▶ **EXERCISE GOAL**
In the listing that follows, give every line again exactly and omit the pictures.
MATERIAL SHOWN: Begin
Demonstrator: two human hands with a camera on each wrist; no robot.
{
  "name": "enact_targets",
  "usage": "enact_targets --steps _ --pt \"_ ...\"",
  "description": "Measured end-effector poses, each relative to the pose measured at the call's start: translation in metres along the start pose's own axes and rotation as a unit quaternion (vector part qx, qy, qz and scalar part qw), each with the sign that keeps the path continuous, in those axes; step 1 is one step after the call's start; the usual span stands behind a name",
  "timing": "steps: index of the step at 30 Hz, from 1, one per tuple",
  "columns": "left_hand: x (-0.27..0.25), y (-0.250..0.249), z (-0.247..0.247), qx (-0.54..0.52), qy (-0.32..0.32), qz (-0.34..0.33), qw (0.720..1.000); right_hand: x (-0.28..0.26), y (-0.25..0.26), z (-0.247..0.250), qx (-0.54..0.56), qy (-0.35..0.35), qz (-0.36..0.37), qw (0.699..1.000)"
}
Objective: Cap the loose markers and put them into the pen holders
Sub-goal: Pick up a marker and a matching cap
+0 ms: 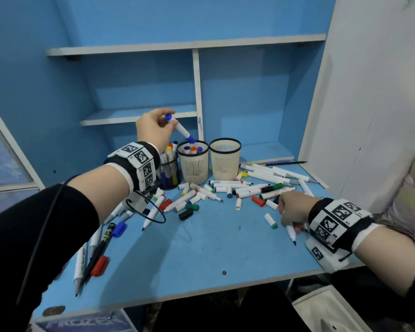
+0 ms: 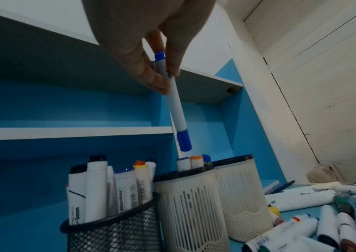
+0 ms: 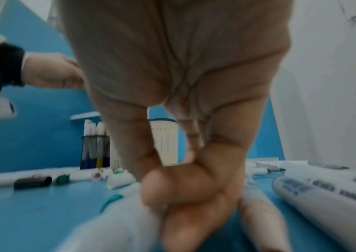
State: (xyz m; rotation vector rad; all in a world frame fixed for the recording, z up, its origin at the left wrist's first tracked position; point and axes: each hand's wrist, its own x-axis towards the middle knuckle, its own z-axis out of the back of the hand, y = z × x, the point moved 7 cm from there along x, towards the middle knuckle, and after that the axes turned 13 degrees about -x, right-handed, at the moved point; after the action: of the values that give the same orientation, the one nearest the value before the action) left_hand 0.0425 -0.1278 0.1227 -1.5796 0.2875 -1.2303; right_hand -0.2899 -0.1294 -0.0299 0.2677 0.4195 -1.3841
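Our left hand [image 1: 153,130] pinches a capped blue marker [image 1: 180,128] tilted just above the middle cream pen holder [image 1: 194,164] at the far side of the blue tabletop [image 1: 201,255], while our right hand [image 1: 294,208] curls around an uncapped marker [image 1: 291,233] near the right edge.

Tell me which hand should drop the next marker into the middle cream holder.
Left. The left hand pinches the capped blue marker just above the middle cream holder. The right hand is low on the desk, gripping an uncapped marker.
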Motion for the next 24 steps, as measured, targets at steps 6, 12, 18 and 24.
enact_targets --steps 6,12,18,24 --pt "0.014 0.015 -0.014 0.036 0.008 -0.009 0.999 0.003 -0.024 0.025 0.278 -0.171 0.020 0.945" --pt "0.005 0.036 -0.043 0.145 0.086 -0.018 0.986 -0.018 -0.014 0.035 0.539 -0.203 0.109 0.810" --pt "0.002 0.068 -0.058 0.223 0.111 0.018 0.968 -0.051 0.006 0.032 0.631 -0.202 0.162 0.731" --pt "-0.005 0.069 -0.062 0.301 0.160 0.049 0.939 -0.058 0.020 0.023 0.655 -0.226 0.177 0.699"
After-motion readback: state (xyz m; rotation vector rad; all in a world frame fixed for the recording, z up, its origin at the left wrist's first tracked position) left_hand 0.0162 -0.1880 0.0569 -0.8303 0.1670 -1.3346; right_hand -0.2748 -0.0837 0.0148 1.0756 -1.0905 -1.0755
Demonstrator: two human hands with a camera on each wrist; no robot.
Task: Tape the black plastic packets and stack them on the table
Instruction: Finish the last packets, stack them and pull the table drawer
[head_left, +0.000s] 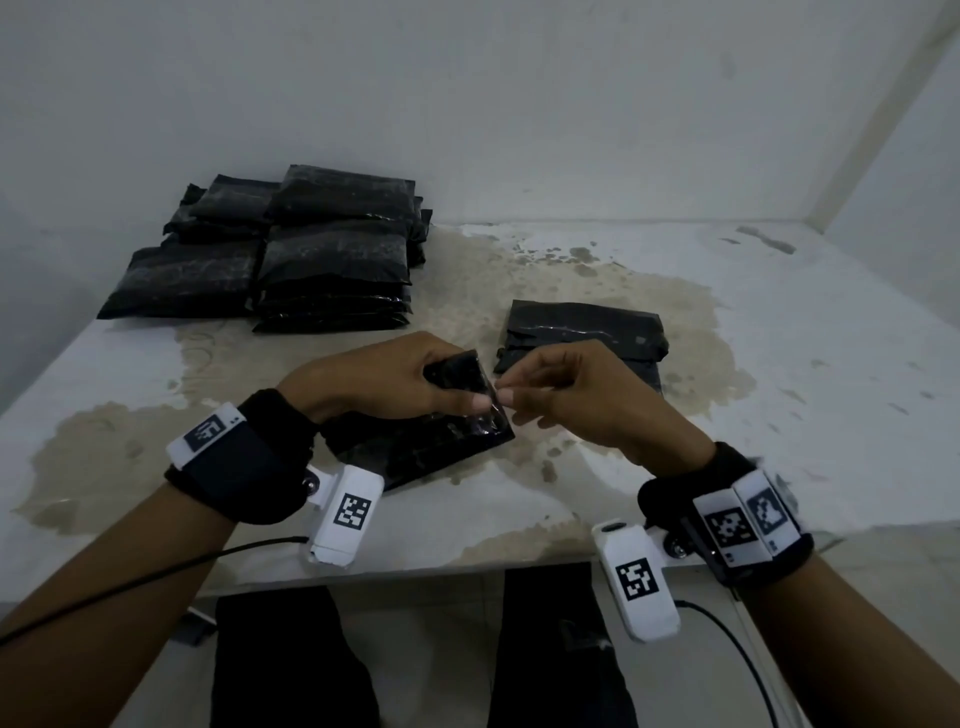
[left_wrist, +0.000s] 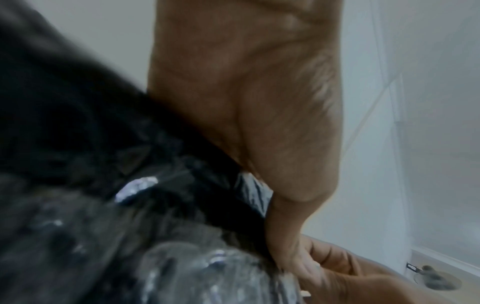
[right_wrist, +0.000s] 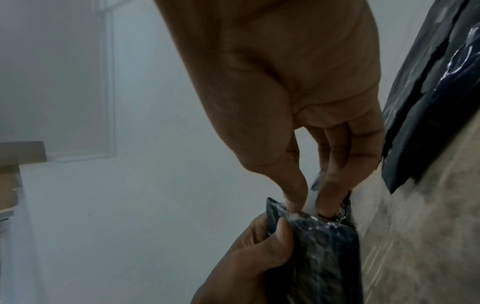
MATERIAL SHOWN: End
▶ **EXERCISE SOLUTION**
Demonstrator: two human hands with a camera on each wrist; no robot.
{
  "name": "enact_targets",
  "usage": "enact_targets --steps _ --pt \"_ ...\"",
  "description": "Measured end-effector poses, each relative to the pose measured at the call's start: translation in metres along the start pose's own axes and rotation as a unit quaternion (vector part qx, qy, qz and scalar part qw), each with the sign that keeps the path continuous, in those axes; step 1 is one step after the call's start; the usual span stands behind a name",
  "timing": "steps: index of the step at 30 Hz, from 1, one per tuple",
  "columns": "left_hand: x (-0.27..0.25), y (-0.250..0.249), z (-0.247..0.247), qx (-0.54..0.52), qy (-0.32..0.32), qz (-0.34..0.33), qw (0.720..1.000); right_hand: x (-0.28..0.26), y (-0.25..0.26), z (-0.247..0.250), qx (-0.54..0.56), qy (-0.35..0.35), qz (-0.36..0.37), qw (0.699..1.000)"
}
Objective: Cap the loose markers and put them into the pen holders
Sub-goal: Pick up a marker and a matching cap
+0 ms: 
+0 ms: 
+0 ms: 
State: (xyz m; rotation vector rad; all in a world frame fixed for the recording, z up, its origin at the left wrist's first tracked position; point and axes: each hand's wrist, its own x-axis towards the middle knuckle, its own z-axis out of the back of the hand, y = z × x, the point moved 7 cm from there along x, towards the middle knuckle, and after that the axes turned 13 degrees about -x, right-handed, at the moved point; after the action: of the values that give the same orientation, the one nearest the value before the action) left_hand 0.0425 -0.1278 0.1227 -1.5796 0.2875 -1.2303; right_hand -0.2899 -0.1294 -0.0299 0.2677 0.4195 -1.3841
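Our left hand [image 1: 153,130] pinches a capped blue marker [image 1: 180,128] tilted just above the middle cream pen holder [image 1: 194,164] at the far side of the blue tabletop [image 1: 201,255], while our right hand [image 1: 294,208] curls around an uncapped marker [image 1: 291,233] near the right edge.

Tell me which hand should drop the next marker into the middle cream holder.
Left. The left hand pinches the capped blue marker just above the middle cream holder. The right hand is low on the desk, gripping an uncapped marker.
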Motion for the next 24 steps, as measured, targets at steps 6, 12, 18 and 24.
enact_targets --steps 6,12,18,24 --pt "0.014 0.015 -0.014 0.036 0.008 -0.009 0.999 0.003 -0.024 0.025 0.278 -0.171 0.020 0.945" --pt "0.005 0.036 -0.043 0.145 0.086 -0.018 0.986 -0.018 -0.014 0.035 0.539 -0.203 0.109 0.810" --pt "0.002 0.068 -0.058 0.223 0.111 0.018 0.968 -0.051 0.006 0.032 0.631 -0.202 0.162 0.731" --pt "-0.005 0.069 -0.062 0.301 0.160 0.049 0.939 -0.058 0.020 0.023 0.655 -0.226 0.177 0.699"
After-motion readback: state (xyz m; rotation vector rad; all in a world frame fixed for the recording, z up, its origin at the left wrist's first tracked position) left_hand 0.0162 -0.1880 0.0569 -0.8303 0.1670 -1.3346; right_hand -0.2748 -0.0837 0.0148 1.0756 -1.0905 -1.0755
Demonstrator: two human hands with a camera on each wrist; no robot.
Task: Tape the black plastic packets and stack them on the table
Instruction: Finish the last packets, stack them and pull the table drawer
[head_left, +0.000s] 
[left_wrist, +0.000s] 
[right_wrist, +0.000s] 

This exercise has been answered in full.